The sancocho is the most important stew in Dominican gastronomy, which is why it is considered the Dominican dish par excellence. There are several varieties of sancocho, whose origin is associated with the Canary Islands salcocho introduced by migrants beginning in the 18th century. These include beef sancocho, pork, goat, chicken or hen, seven-meat sancocho, bean sancocho, among others. In the Cibao region, red bean sancocho (sapión) and pigeon pea sancocho (sambumbio) are very common.


The seasoning of sancocho is based on sour orange or lime, garlic, onion, cilantrico (Dominican cilantro), ajíes gustosos (small sweet peppers), and cilantro ancho (culantro), creating its characteristic flavor. To give it more thickness and color, grated green plantain and squash (auyama) are added.
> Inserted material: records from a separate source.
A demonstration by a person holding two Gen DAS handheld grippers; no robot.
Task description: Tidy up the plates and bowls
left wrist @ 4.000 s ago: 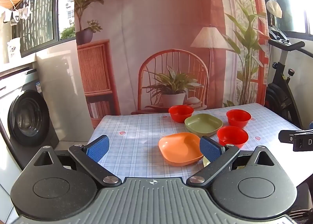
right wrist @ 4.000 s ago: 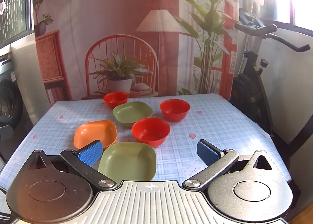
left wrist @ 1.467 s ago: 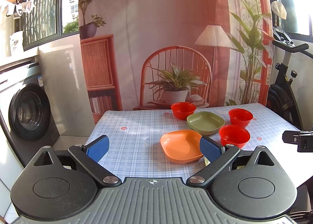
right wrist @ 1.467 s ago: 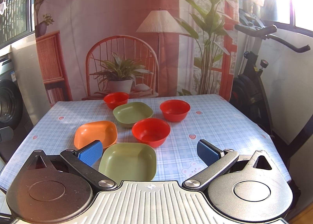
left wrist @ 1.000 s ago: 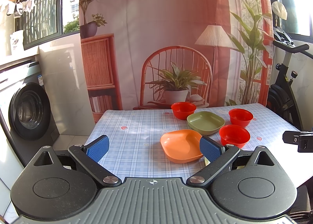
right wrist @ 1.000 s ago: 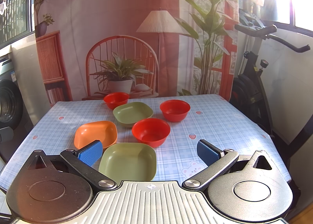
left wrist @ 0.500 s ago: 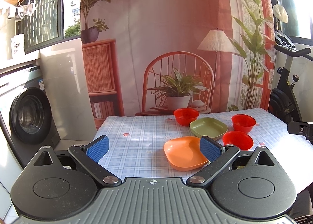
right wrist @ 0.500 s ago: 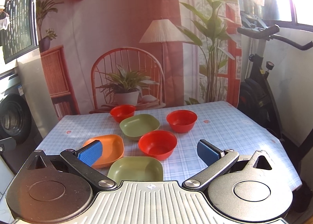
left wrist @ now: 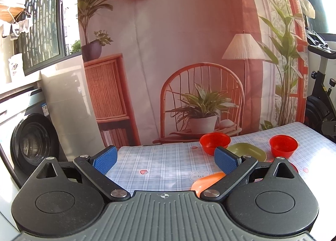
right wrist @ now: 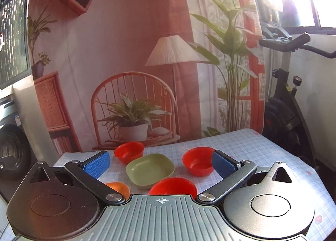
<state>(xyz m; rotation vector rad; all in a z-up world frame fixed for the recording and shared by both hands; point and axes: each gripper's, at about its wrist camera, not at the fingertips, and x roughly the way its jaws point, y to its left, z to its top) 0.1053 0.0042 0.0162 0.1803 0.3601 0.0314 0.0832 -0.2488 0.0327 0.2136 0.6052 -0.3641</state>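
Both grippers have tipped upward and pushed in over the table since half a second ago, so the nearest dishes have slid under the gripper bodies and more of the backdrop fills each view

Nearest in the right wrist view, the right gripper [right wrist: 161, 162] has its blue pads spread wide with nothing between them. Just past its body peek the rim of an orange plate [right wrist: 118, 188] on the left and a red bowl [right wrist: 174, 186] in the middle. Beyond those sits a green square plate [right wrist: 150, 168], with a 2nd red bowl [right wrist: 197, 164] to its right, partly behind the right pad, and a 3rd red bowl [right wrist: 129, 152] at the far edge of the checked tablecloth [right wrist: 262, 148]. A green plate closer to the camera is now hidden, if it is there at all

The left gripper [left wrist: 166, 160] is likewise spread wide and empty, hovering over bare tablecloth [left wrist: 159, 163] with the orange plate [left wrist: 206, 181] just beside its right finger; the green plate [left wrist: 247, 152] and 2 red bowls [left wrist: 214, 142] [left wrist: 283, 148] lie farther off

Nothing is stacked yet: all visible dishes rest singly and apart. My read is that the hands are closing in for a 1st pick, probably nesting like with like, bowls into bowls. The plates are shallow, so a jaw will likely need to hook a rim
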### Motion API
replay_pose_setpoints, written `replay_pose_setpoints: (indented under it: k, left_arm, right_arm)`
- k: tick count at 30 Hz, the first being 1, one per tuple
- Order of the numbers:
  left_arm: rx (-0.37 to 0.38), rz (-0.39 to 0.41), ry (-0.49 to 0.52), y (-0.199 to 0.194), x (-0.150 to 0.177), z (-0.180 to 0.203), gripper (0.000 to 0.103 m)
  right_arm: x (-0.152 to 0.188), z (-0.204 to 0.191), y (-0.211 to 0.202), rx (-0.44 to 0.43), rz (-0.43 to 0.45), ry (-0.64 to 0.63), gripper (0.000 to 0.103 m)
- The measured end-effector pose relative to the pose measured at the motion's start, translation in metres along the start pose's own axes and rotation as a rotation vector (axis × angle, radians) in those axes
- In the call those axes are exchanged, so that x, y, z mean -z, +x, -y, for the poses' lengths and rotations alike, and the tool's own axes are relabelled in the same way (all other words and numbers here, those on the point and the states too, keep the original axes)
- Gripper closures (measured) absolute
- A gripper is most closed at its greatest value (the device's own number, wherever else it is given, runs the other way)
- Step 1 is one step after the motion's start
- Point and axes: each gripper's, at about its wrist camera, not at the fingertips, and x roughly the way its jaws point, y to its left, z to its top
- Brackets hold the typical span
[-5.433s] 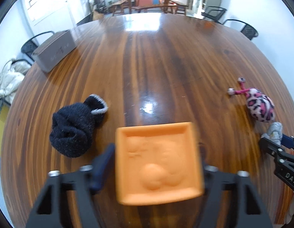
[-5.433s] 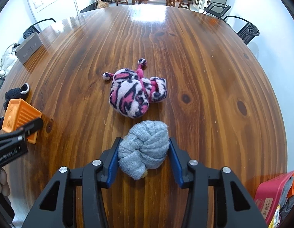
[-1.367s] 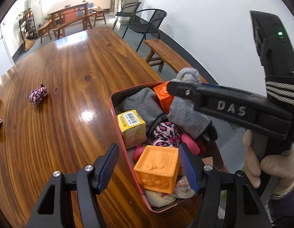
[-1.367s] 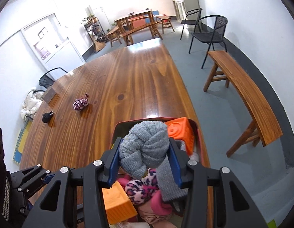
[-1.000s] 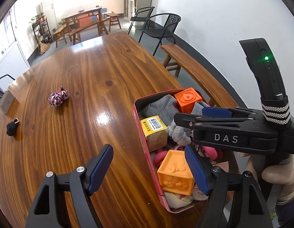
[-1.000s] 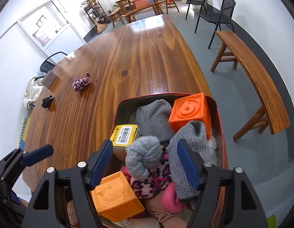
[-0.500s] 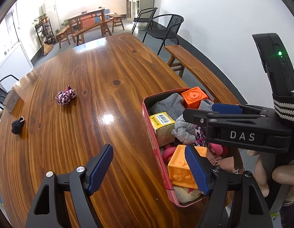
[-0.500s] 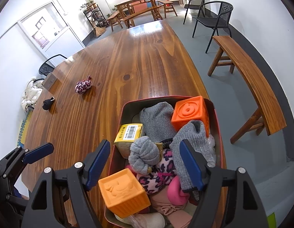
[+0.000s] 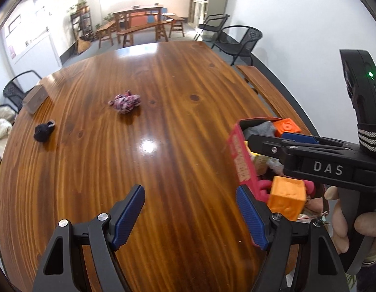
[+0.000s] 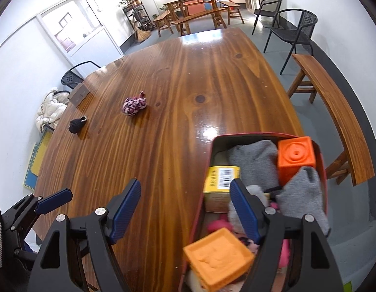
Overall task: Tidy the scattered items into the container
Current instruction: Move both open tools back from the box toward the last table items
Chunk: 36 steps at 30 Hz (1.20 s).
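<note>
The red container [image 10: 246,136] sits at the table's near right edge, full of grey socks, a yellow box and orange cubes [image 10: 296,157]; it also shows in the left wrist view [image 9: 240,150]. A pink leopard sock ball [image 9: 125,102] [image 10: 134,104] and a dark sock ball [image 9: 43,131] [image 10: 76,124] lie far off on the table. My left gripper [image 9: 190,216] is open and empty over bare wood left of the container. My right gripper [image 10: 184,209] is open and empty at the container's left rim.
A grey box [image 9: 34,98] lies at the table's far left edge. A wooden bench [image 10: 334,112] and black chairs [image 10: 292,26] stand right of the table. The wooden table [image 9: 163,85] stretches far ahead.
Both grippers let go of their loads, the orange cube and the grey sock ball, in the container, then swung left towards the table. The container now lies to their right.
</note>
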Motion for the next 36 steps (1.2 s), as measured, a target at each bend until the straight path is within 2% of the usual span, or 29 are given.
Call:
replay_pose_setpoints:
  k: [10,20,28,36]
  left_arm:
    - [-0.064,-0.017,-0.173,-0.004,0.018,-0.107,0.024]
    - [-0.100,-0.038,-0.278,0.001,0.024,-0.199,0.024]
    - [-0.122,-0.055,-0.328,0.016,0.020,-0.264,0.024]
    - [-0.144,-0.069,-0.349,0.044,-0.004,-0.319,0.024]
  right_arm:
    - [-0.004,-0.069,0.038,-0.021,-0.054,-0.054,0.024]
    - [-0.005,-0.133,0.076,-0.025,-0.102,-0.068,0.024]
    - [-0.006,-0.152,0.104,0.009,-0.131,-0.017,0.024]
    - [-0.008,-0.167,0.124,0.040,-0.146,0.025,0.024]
In Dominican culture, making sancocho is associated with the visit of important guests, family celebrations such as baptisms or birthdays, rainy days, or moments when the weather is cool and the body craves a hot broth.


Bean sancocho, like other creolized dishes, reflects the blending of the culinary cultures that make up Dominican cuisine. It is one of the dishes that should not disappear from the national table, which is why avant-garde chefs and restaurant menus should include it, just as they do with other dishes of similar importance.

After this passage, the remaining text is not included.